Derin bir nefes aldım. " O sarı saçlı kız..."

Karakola doğru ilerledik, aklım hala Yiğitteydi. O iki çift hala buradaydı, bana bakıyorlardı.

" Yazıklar olsun Toprak ! Yazıklar olsun sana!"

Kabullenmek istemezken, beynim sen yaptın ! Diyordu, ama hatırlamıyordum. Ben yaptım mı bilmiyordum ? Ben yapmış mıydım? Ben onu öldürmüş olabilir miydim? Ben yapmadım, öyle biliyorum.
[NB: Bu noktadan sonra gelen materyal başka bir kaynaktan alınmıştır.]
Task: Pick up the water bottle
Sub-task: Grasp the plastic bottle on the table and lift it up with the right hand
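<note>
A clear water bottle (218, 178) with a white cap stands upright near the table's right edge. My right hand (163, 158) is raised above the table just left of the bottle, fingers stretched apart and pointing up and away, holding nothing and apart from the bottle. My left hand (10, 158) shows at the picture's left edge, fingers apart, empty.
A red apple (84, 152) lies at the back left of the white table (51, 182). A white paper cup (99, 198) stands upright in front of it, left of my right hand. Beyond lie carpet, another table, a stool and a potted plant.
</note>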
Oradan geçtik, beni hapishane'ye götürdüler. Üstüme kapıyı kilitlediler, sanki özgür olmak isteyen bir kuş gibiydim. Ne yaptığımı hatırlamayan bir hasta gibiydim, sanki yapmıştım, ama hatırlamıyordum. Düşündüm, bir şey bulamadım. Aklım el vermiyordu, ben ne kadar burada kalacaktım ? Ne kadar kalabilirdim? Yemek getirdiler yemedim, yemem için zorladılar yemedim, konuştular dinlemedim. İlk kez özgürlüğü kısıtlanmış biri gibi yaşıyordum ilk kez tutsaktım. Kapı sesini duyduğumda, ürperdim.

Sarı saçlı polis ciddiyetle konuşuyordu. " Ziyaretçin geldi, ne çok sevdiğin varmış?"

Başımı yerden kaldırıp ona baktım. Ziyaretçi mi ? Ablam mı gelmişti yoksa?

" Kim ?" Dedim.

Tekdüze bir cevap verdi. " Gel de görürsün."

Ayağa kalktım, ve beni ziyaretçi odasına götürdüler. Gördüm Peldaydı. İyi de onun burada ne işi vardı ?

Pelda beni görünce, mutlulukla sırıttı.

" Hay aksi, oyun işlemedi gördün mü?"

Pelda'ya sinirle baktım, olanlara anlam vermeye çalışıyordum.

" Sen yaptın.."

" Evet, ben şikayet ettim. Ama takıldığın bir nokta var, katil olan sendin ve ben de gerçekleri açığa çıkardım, bu kadar aslında.."

Kaşlarımı çattım. " Ben kimseyi öldürmedim, bana iftira attın. Amacın neydi ?"

" Vay be artık gerçekler iftira mı oluyormuş ?"

Bağırdım. " Benimle oyun oynama, ben kimseyi öldürmedim !"

Gardiyan, sessiz olmam için uyarıda bulundu.

" Toprak, kendini kandırma ! Hem kardeşini de öldürmüştün!"

Ellerim ile yüzümü ovaladım. " O, o zaman olan aptalca bir şeydi. Şimdi ki doğru değil, ben bir şey yapmadım."

Bana baktı kurnazca. " Peki, niye seni şikayet ettim ? Yiğit'i de şikayet edebilirdim. Ama sen yaptın !"

Ellerim ile kulaklarımı kapattım. "Kahretsin ben bir şey yapmadım, yapmadım işte ! Ben yapmadım bilmiyorum, gel artık aklıma gel artık gel!"

Pelda elleri ile polis'i çağırdı. " Polis hanım, bakın yine kriz geçirdi, iyi değil o ! Panik ataklar geçiriyor!"

Polis, sıkıca kollarımı tuttup, beni yine odama attı. Ağlamaktan başka elimden başka bir şey gelmiyordu. Sanırım hatırlamam gerekiyordu. Ben gerçekten katil miydim?

Son

Sizce Toprak katil mi?

 

Bölüm : 15.01.2025 15:18 tarihinde eklendi
Okur Yorumları Yorum Ekle
Hikayeyi Paylaş
Loading...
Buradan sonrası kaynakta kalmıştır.